Aquello no era obra de modista de Tierra Adentro. Tampoco podía ser regalo de
cristianos, ni tomado en el saqueo de una tropa de carretas, estancia,
diligencia o villa fronteriza. Entre nosotros ninguna niña se viste así.
Mi curiosidad era sólo comparable a la
incongruencia del traje y de las botas de potro.
Era una curiosidad rara.
A veces me venía como un rayo de luz y
me decía: Ya caigo, ese vestido viene de tal parte. No, no podía ser eso, era
una extravagancia.
Cuando me tocaba contestar amén, otro tenía que hacerlo por mí.
Distraído, no veía sino el vestido, no pensaba sino en el contraste que
formaban con él las botas.
A mi lado estaba un cristiano, agregado
al toldo de Mariano Rosas, cuya cara de forajido daba miedo.
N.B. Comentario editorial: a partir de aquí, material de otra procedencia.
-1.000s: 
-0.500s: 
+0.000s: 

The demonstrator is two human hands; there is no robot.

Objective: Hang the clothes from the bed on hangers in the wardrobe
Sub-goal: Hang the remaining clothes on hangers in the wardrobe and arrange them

Era uno de esos tipos repelentes, cuya
simple vista estremece. Jamás me había dirigido la palabra, ni yo se la había
dirigido a él.
La curiosidad pudo más que la
repugnancia que me inspiraba, y le pregunté con disimulo:
-¿De dónde ha sacado mi compadre este
vestido?
-¡Oh! -me dijo, con voz bronca y tonada
cordobesa-, ése es el vestido de la Virgen de la Villa de la Paz.
-¿De la Virgen? -le pregunté,
haciéndome la ilusión de que había oído mal, aunque el hombre pronunció la
frase netamente.
-Sí, pues -repuso-; cuando la invasión
que hicimos lo trajimos y lo dimos al General.
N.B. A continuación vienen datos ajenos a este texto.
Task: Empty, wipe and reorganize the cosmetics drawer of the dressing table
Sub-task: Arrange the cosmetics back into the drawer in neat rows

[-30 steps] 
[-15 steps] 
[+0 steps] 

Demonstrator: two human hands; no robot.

Y esto diciendo, sostuvo a mi ahijada,
que casi se me escapó de los brazos.
Con unas pobres palabras humanas, yo no
puedo expresar el efecto extraño que hizo en mis nervios, la voz, el aire y la
tonada de aquella revelación.
No sentí lo que se siente en presencia
de una profanación; no experimenté lo que se experimenta ante un sacrilegio; no
me conmoví como cuando un sortilegio nos llena de estúpida superstición. Sentí
y experimenté una impresión fenomenal, me conmoví de una manera diabólica, como
en la infancia me imaginaba que se estremecía el diablo cuando le echaban agua
bendita.
Mi ahijada María, la hija de Mariano
Rosas, está ligada a los recuerdos de mi vida, por una impresión tan singular,
que su vestido y sus botas me hacen todavía el efecto de un cauchemar.
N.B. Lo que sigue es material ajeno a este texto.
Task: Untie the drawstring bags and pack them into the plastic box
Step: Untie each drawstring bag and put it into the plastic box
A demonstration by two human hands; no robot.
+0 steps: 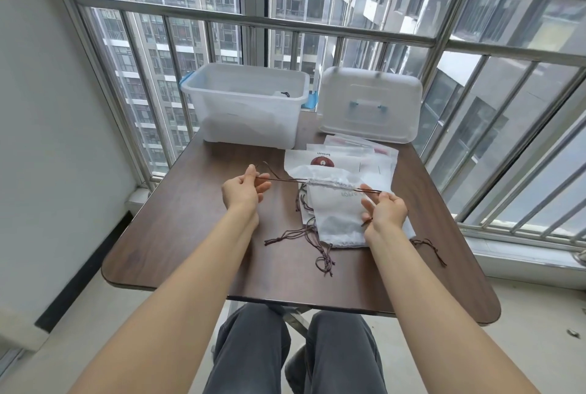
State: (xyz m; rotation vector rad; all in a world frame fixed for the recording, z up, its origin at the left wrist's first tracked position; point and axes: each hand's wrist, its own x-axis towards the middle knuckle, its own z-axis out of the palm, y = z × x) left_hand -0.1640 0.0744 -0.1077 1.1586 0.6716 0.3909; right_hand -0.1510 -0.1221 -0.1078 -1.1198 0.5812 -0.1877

Yo no puedo ya ver una Virgen sin que
esos atavíos sarcásticos se presenten a mi imaginación. Tengo el retrato de mi
ahijada como cristalizado en el cerebro, y el vozarrón del bandido que me sacó
de dudas me zumba al oído todavía. Hay ecos inolvidables. Son como el rugido
del mar cuando, silbando el viento, azota encrespado la pedregosa orilla. Se le
oye una vez en la vida y no se le olvida jamás.